O Projeto de Lei 4.015/2023 que aumenta as punições para crimes contra membros do Judiciário e do Ministério Público, aprovado no Congresso Nacional e que foi à sanção presidencial, traz também um dispositivo que pode reduzir a publicidade sobre salários e gratificações recebidas por esses agentes públicos.
Cristiano Pavini, da Transparência Brasil, alerta no Estadão que a mudança poderá ser usada como justificativa para limitar o acesso a dados de remuneração de servidores do alto escalão. “Já há MPs que dificultam o acesso com exigência de documentos pessoais. Agora, com essa redação, a restrição pode virar regra”, disse.
Pavini lembra que órgãos como os MPs do Rio de Janeiro, Acre, Mato Grosso e Pernambuco já impõem barreiras que constrangem quem tenta monitorar os pagamentos.
Em 2023, o CNMP modificou sua resolução sobre o tema, exigindo identificação de quem acessa dados salariais e alegando motivos de segurança. A alteração proposta pelo projeto de lei aprofunda essa tendência e pode institucionalizar o sigilo em nome da “proteção de dados pessoais”.
Especialistas em direito digital criticam a tentativa de criar uma proteção especial para membros do Judiciário.

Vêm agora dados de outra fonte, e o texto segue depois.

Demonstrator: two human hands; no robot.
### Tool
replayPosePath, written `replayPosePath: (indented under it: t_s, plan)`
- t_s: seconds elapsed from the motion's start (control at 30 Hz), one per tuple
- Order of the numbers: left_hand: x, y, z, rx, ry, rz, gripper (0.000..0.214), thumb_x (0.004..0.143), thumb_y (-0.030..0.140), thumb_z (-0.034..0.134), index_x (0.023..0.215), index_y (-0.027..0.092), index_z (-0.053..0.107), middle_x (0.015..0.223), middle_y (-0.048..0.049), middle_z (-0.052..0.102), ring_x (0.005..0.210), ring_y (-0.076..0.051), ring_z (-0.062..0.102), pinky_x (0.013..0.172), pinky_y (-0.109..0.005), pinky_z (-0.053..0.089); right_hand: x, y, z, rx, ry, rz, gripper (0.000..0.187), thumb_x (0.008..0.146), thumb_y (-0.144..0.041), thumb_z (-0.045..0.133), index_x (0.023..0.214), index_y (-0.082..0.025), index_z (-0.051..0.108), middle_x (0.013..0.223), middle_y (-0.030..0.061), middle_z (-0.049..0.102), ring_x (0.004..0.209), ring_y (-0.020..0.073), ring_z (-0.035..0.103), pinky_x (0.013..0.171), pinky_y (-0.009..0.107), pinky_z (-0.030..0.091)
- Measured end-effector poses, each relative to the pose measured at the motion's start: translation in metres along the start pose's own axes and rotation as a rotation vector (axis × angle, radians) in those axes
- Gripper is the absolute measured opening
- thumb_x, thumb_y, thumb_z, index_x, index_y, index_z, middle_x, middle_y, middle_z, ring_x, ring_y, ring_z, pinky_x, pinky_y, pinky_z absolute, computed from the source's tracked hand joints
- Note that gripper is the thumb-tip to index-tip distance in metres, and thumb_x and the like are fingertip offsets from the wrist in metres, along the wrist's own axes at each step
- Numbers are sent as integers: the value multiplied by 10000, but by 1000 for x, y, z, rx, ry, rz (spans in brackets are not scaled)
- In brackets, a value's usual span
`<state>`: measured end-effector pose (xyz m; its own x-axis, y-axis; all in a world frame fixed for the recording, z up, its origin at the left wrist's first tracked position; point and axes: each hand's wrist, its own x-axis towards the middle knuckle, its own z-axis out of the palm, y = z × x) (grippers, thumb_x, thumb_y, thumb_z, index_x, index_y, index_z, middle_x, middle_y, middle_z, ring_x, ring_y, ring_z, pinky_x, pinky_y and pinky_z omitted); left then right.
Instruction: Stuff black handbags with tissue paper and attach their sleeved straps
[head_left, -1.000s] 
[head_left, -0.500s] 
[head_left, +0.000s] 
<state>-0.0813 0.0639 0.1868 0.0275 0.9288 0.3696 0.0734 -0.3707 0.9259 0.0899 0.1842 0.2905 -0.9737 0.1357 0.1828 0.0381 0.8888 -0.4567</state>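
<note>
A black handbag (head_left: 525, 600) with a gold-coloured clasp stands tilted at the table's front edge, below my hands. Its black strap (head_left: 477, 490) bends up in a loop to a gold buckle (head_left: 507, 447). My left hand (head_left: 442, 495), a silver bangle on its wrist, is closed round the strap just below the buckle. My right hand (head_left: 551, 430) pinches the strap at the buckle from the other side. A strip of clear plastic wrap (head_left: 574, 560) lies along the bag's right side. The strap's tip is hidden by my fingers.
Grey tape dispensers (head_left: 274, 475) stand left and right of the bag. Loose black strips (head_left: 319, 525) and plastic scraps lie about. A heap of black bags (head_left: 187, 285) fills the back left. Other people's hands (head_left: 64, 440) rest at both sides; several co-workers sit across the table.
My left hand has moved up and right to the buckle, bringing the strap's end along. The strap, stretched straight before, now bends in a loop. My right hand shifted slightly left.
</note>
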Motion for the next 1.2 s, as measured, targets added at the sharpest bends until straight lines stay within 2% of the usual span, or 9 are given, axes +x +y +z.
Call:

“A inserção de regras especiais para membros do Poder Judiciário quebra a lógica de uma lei que é geral e isso causa uma distorção. Há de se questionar por que esses titulares de dados deveriam ter uma proteção especial? Todo o restante são cidadãos de segunda classe?”, afirmou Bruno Bioni, professor da ESPM, ao jornal paulista.
A proposta foi aprovada na Câmara no dia 8 de abril e seguiu para sanção presidencial em 15 de abril. O relator na Câmara, deputado Rubens Júnior (PT-AM), afirmou que manteve a versão aprovada no Senado. O relator na Casa Alta foi o senador Weverton Rocha (PDT-MA), que não comentou o motivo da inclusão da medida.
A Casa Civil, até o momento, não esclareceu se o presidente Luiz Inácio Lula da Silva pretende vetar o trecho polêmico. A omissão do governo, aliás, tem alimentado críticas sobre a conivência com iniciativas que favorecem o fechamento de informações públicas em um momento em que o próprio governo é cobrado por maior transparência.
Enquanto isso, representantes de corporações beneficiadas minimizam os efeitos da proposta. O presidente da ANPR, Ubiratan Cazetta, alegou ao Estadão que “a alteração na lei não tem esse impacto de divulgação ou não de remuneração”, justificando que o objetivo seria apenas “evitar exposição”. A AMB (Associação dos Magistrados do Brasil) diz que o sigilo dos dados atende à LGPD e à Constituição.
Nos últimos meses, vários veículos de imprensa têm publicado matérias sobre salários e penduricalhos recebidos por juízes, desembargadores e promotores que ultrapassam o teto constitucional, o que levou o Legislativo a se debruçar sobre outro projeto, para restringir os supersalários.